- _THE TASK_: Up to and including the line with "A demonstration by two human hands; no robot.", restate every line of the records below word for word, from the first line on, leaving out the pictures.

(Collection entries)
☆ ☆ ☆ ☆ ☆
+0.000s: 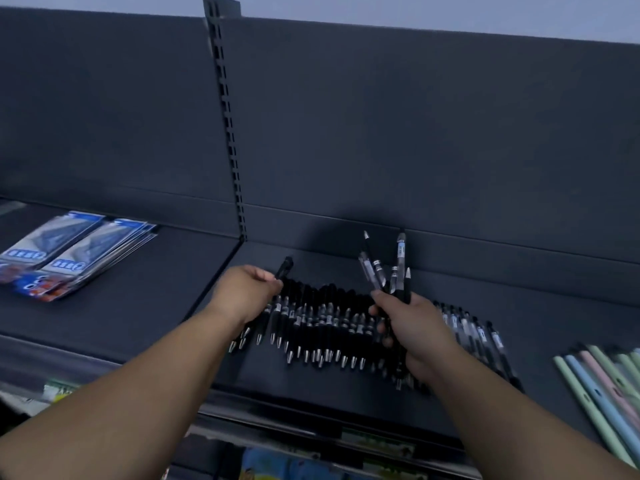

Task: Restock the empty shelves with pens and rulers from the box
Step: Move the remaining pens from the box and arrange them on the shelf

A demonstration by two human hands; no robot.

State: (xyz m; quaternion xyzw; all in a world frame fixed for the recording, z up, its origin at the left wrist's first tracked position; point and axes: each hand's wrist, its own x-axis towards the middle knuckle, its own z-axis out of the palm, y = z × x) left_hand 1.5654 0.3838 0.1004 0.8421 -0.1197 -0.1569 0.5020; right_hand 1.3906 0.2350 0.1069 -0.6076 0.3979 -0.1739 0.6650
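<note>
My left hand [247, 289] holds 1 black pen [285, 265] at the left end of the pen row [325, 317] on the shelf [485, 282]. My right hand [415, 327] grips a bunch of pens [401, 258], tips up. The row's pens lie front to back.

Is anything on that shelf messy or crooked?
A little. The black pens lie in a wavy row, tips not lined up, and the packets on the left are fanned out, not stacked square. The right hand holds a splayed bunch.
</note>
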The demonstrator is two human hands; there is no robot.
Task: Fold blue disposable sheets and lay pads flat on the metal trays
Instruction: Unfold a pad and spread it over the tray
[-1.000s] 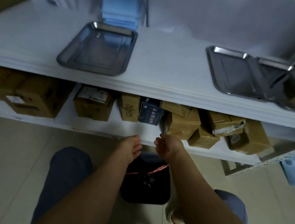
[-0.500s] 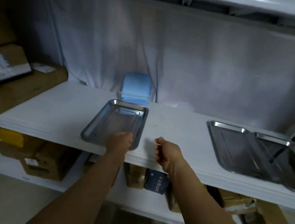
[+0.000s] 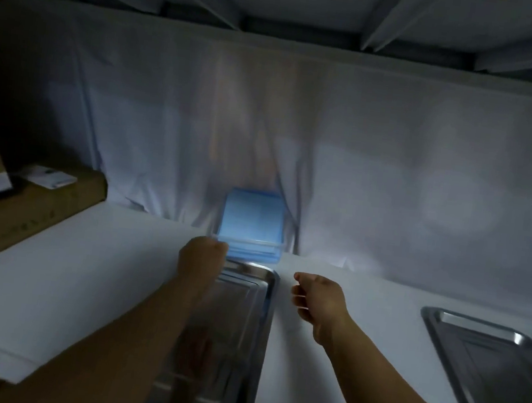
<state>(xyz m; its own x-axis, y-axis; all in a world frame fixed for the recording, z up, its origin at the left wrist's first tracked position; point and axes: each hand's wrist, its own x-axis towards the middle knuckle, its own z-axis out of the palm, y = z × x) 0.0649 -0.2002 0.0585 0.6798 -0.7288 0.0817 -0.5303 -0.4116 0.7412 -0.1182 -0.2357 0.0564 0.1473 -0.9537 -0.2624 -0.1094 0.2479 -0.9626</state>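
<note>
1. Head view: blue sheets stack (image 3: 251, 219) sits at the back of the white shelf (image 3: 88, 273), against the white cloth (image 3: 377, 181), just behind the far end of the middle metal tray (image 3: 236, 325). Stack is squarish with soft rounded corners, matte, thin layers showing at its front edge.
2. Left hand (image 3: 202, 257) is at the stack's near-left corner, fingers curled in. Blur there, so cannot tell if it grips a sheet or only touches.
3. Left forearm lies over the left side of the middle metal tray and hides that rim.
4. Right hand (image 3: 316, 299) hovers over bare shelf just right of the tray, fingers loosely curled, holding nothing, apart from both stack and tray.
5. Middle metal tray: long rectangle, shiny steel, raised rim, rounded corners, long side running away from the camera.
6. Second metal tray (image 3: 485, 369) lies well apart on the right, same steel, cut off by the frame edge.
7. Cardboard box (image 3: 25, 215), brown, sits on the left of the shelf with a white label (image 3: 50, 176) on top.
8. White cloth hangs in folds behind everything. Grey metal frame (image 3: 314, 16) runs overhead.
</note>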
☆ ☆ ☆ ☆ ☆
- _WRITTEN ANSWER_:
+0.000s: 

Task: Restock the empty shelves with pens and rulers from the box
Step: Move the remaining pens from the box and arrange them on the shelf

A demonstration by two human hands; no robot.

The exercise has been finished.